The required output is the lines below from the line containing "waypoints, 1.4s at" to the line containing "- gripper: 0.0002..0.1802", inclusive, retyped exactly. No other lines belong in it.
□ □ □
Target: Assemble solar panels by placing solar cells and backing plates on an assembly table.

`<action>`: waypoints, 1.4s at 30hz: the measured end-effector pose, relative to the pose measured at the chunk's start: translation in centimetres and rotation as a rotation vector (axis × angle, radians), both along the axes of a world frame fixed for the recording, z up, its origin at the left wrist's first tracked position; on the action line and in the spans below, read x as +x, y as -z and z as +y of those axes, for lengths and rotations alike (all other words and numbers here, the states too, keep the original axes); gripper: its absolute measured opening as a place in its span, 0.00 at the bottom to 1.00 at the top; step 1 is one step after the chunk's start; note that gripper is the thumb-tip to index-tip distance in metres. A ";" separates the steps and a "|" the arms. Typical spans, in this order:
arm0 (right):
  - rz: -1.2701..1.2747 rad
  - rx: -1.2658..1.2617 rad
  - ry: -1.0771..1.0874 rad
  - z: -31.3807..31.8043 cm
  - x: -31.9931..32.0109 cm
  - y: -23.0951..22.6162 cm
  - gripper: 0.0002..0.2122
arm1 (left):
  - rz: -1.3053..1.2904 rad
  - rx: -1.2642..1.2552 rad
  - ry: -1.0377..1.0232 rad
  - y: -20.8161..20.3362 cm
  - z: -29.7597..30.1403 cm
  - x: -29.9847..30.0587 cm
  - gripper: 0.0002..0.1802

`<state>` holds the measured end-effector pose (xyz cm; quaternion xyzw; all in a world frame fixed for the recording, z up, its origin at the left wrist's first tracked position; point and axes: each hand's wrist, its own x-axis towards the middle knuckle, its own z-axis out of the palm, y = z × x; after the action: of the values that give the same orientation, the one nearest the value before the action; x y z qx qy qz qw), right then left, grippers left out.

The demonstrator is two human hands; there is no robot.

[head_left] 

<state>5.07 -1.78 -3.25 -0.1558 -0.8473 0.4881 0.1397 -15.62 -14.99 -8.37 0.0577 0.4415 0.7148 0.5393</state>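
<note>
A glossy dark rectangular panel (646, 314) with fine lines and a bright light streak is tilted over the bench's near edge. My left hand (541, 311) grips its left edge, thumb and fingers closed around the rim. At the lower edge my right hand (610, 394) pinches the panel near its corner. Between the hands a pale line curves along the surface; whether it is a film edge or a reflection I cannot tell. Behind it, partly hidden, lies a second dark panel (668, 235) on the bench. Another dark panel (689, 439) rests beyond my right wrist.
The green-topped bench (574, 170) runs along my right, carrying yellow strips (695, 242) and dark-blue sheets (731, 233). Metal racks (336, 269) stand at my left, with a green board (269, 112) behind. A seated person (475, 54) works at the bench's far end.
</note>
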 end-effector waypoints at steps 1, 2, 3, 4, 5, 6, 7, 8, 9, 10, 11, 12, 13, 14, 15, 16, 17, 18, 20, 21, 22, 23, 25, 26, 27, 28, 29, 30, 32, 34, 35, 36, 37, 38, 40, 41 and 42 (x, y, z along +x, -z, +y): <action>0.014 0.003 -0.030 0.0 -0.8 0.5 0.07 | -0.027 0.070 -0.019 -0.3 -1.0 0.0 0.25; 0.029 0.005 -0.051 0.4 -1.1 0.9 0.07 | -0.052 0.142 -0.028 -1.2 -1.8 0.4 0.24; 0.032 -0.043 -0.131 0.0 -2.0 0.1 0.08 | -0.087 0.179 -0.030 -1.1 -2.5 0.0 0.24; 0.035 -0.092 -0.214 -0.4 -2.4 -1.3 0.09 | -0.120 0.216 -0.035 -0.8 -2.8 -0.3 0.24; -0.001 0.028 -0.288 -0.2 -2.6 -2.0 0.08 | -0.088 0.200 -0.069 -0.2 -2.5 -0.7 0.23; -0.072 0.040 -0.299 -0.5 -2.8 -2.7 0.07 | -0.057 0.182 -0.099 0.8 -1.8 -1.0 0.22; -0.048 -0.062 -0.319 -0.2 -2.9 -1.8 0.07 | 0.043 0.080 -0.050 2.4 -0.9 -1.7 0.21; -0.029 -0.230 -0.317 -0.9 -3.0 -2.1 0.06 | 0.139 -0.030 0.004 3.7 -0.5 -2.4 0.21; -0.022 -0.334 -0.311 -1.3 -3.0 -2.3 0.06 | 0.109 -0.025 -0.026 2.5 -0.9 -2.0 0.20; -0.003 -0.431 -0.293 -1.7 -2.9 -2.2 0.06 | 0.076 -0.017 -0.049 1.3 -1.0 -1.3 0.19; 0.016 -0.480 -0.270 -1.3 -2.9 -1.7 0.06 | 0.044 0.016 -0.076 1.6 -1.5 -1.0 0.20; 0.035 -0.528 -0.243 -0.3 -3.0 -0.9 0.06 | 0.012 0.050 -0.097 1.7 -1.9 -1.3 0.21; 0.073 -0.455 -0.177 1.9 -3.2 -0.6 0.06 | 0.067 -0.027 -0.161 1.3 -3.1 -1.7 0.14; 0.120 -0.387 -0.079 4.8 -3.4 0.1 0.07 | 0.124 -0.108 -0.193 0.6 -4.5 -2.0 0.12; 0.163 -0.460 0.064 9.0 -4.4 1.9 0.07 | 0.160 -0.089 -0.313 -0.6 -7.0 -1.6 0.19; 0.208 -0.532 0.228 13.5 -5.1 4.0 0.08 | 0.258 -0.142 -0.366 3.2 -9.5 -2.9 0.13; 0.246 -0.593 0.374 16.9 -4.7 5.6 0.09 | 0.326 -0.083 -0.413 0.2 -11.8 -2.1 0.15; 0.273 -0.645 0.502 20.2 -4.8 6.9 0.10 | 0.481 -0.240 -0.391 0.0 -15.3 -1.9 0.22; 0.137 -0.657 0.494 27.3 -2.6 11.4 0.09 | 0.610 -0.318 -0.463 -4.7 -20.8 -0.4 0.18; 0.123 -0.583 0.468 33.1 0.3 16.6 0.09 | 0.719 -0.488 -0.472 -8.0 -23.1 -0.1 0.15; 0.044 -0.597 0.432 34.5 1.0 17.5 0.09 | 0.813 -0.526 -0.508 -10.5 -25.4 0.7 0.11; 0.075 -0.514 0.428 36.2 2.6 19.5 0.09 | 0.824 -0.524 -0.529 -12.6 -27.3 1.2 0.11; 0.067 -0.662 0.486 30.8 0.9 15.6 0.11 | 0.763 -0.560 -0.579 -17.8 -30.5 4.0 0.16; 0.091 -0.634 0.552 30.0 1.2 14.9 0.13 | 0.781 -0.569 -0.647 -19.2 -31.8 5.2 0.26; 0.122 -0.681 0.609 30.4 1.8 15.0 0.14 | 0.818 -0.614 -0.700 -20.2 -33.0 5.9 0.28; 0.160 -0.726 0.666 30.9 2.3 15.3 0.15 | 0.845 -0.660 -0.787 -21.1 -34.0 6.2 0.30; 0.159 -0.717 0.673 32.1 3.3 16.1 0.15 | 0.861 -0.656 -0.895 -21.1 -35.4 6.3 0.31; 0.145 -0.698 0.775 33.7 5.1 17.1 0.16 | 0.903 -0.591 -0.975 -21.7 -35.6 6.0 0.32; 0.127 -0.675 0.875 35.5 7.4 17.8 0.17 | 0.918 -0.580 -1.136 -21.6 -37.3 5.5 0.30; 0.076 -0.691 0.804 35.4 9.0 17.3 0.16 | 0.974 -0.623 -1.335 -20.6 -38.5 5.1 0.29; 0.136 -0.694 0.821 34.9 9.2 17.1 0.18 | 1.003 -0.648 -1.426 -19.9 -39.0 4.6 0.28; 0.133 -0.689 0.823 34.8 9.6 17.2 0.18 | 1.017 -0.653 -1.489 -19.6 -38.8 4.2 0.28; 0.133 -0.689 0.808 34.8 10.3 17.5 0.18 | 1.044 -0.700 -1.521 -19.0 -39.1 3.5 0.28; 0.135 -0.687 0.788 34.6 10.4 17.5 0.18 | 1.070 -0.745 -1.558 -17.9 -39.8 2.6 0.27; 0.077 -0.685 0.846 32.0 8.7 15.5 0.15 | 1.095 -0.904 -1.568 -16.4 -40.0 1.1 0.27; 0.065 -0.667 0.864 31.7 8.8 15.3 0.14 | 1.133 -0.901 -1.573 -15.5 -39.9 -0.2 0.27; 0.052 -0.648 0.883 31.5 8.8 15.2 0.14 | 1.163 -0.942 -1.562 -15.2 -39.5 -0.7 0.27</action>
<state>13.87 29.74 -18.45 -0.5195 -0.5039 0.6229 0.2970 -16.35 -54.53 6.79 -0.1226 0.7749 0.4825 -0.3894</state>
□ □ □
▶ **WRITTEN RESPONSE**:
`<action>`: waypoints, 1.4s at 30hz: the measured end-effector pose, relative to the pose measured at the chunk's start: translation in centimetres and rotation as a rotation vector (axis × angle, radians), both along the axes of a world frame fixed for the recording, z up, its origin at the left wrist's first tracked position; on the action line and in the spans below, read x as +x, y as -z and z as +y of those axes, for lengths and rotations alike (all other words and numbers here, the states too, keep the original axes); gripper: its absolute measured opening as a place in its span, 0.00 at the bottom to 1.00 at the top; step 1 is one step after the chunk's start; note that gripper is the thumb-tip to index-tip distance in metres. A ";" separates the steps and a "|" the arms. Typical spans, in this order:
arm0 (right):
  - rz: -1.2701..1.2747 rad
  - rx: -1.2658..1.2617 rad
  - ry: -1.0771..1.0874 rad
  - z: -31.3807..31.8043 cm
  - x: -31.9931..32.0109 cm
  - y: -23.0951..22.6162 cm
  - gripper: 0.0002..0.2122
arm1 (left):
  - rz: -1.3053..1.2904 rad
  - rx: -1.2642..1.2552 rad
  - ry: -1.0377..1.0232 rad
  - y: -20.8161..20.3362 cm
  - z: -29.7597..30.1403 cm
  - x: -29.9847..30.0587 cm
  - gripper: 0.0002..0.1802

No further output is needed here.